AMRC design and build new generation of blast-proof vehicle

12 May 2016

The Design and Prototyping Group (DPG) at the University of Sheffield Advanced Manufacturing Research Centre (AMRC) has designed and built a prototype unmanned ground vehicle (UGV) designed to withstand the blast impact from a buried explosive charge.

© Crown copyright 2016 - The AMRC Design and Prototyping Group's modular explosion resistant vehicle (MERV) and sensor platform. 

The DPG was awarded funding as a result of its proposal in response to the Centre for Defence Enterprise's (CDE) competition to design a highly robust ground platform.

The CDE is part of the Defence Science and Technology Laboratory, which ensures that innovative science and technology can benefit UK security.

The aim of the competition was to identify design features which enhance survivability, by exploiting mechanisms and technology that limit the effects of high-intensity stress waves that propagate through structures, enabling the vehicle to maintain capability.

AMRC Senior Project Manager, John Spencer said: "The purpose of an unmanned vehicle such as this is typically to venture into areas where it would be too dangerous or difficult for a vehicle with an on-board crew. Our proposal was to develop a UGV that with further development could be capable of conducting search and rescue, reconnaissance and path finding operations".

The DPG designed and manufactured a prototype modular explosion resistant vehicle (MERV) and sensor platform.

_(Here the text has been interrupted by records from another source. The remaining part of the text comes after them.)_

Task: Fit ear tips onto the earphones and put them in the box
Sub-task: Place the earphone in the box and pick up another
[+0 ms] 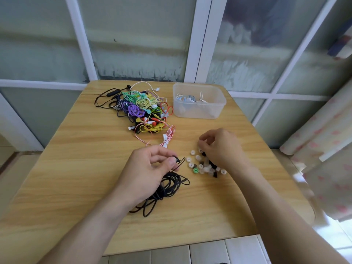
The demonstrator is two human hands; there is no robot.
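Currently, head view only: left hand (150, 168) pinches black earbud (177, 160) between thumb and forefinger, nozzle end pointing right toward the tip pile; its black cable (167, 187) hangs in a loose coil under the palm, long axis running roughly near-left to far-right on the table (85, 168). Right hand (219, 147) sits over the loose ear tips (202, 165), fingers curled down into the pile; whether a tip is already pinched, can't tell, fingertips hidden. Tips are mostly clear/white, a few black, one green tip (195, 170). Clear box (199, 101) stands far right, holds a few pale earphones. Tangled coloured earphones (141, 107) heap far centre, red/white cable (167, 134) trailing toward the hands. Judgement: step = pick tip for black bud. To do well: choose a black tip w/ bore facing the nozzle, keep bud steady and nozzle exposed, push tip on square along nozzle axis until seated.
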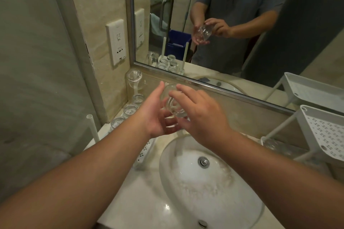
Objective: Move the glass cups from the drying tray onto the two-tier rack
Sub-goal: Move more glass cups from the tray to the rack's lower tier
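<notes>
Both hands met above the back rim of the sink [188, 189], one glass cup [174, 101] between them. The left hand [158, 117] sat under and to the left of the cup, palm up, fingers loosely curled beneath it and thumb raised along its left side. The right hand [200, 115] came from the right with fingers spread over the top of the cup and thumb below, partly closed round it. Which hand carried the weight: cannot tell. The cup was tilted, held in the air between the tray and the rack.

On the drying tray [144, 151] at left, three upturned glass cups [129, 110] stood in a row toward the wall, and one stemmed glass [133, 78] stood upside down at the far end by the mirror [232, 24]. One white post [92, 127] of the tray rose at the near left.

The two-tier rack [322, 132] was at right; its upper tier looked bare, and one clear glass [271, 145] showed on the lower tier, blurred. One wall socket [116, 42] was beside the mirror frame.
</notes>
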Tool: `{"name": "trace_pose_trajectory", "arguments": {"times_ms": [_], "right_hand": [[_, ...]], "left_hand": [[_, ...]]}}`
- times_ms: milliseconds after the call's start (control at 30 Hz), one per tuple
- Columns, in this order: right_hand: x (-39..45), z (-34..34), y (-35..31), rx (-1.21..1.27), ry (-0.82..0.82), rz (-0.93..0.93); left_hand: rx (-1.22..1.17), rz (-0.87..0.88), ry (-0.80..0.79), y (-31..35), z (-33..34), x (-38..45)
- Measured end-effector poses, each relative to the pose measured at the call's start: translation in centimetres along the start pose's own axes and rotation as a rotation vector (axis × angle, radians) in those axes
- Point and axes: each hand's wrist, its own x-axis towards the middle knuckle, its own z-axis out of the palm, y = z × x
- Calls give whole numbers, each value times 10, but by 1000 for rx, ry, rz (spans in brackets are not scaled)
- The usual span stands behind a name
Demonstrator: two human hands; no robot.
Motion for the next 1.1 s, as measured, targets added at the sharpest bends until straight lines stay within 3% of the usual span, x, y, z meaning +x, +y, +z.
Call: {"name": "trace_pose_trajectory", "arguments": {"times_ms": [200, 467, 800, 1100], "right_hand": [[-12, 1, 2, 16, 14, 26], [-28, 6, -1, 126, 30, 188], [-36, 4, -3, 500, 71, 422], [-41, 11, -5, 643, 85, 599]], "left_hand": [[13, 17, -39, -5, 4, 2], [22, 127, 24, -15, 15, 10], [190, 440, 138, -20, 26, 0], [357, 693, 205, -32, 30, -11]]}}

The vehicle's key features include replaceable modules with an armour steel 'v' shaped outer hull designed to direct a blast away from the drive and control systems, secondary armour comprising 3D printed lattice structures and suspended systems trays within the hull assembly, designed to reduce transferred shock loadings from an explosive charge.

Where possible, the design team tried to reduce exposure to the blast, rather than trying to absorb or deflect direct impacts; using innovative features details such as non-pneumatic wire wheels.

AMRC Design Engineer, Tom Wood, said: "The wire wheels present a small area to the explosive charge to allow much of the blast to pass through.

"A conventional pneumatic tyre can deflate if the tyre or rim suffers localised damage, but the individual elements of the wire wheel are not dependent on each other, so localised damage does not cause complete failure of the wheel. This helps ensure that the vehicle remains mobile after a blast so that it can return itself to base."

Another key area of the DPG's design was the modular segmented body. This enables the vehicle to be easily reconfigured from the six-wheel format to either a four or eight wheel vehicle, depending on its application, and the modules to be replaced quickly in the field.

The completed vehicle prototype was sent for live blast trials, where a series of buried explosive charges of varying weights were detonated beneath the vehicle in positions that were considered to be most vulnerable.

Throughout testing the vehicle exhibited no structural or internal failures and the electronics and drivetrains remained functional. Damage from the lowest charge weights was minimal and even though some damage was sustained to components during exposure to the highest charge weights, these were able to be replaced easily to restore full functionality with minimal repair time.

"The success of the live blast trials confirmed how robust the prototype is, but more importantly it has highlighted the areas that could be developed and improved further," added John Spencer.

"The potential uses of our UGV include driving ahead of a unit to investigate a suspicious object without putting personnel at risk. If some of the design features developed by the team can be scaled up and applied to a manned vehicle, the project has the potential to lead to protection systems that could ultimately save lives in high risk situations. We are now exploring the opportunities for follow-on projects".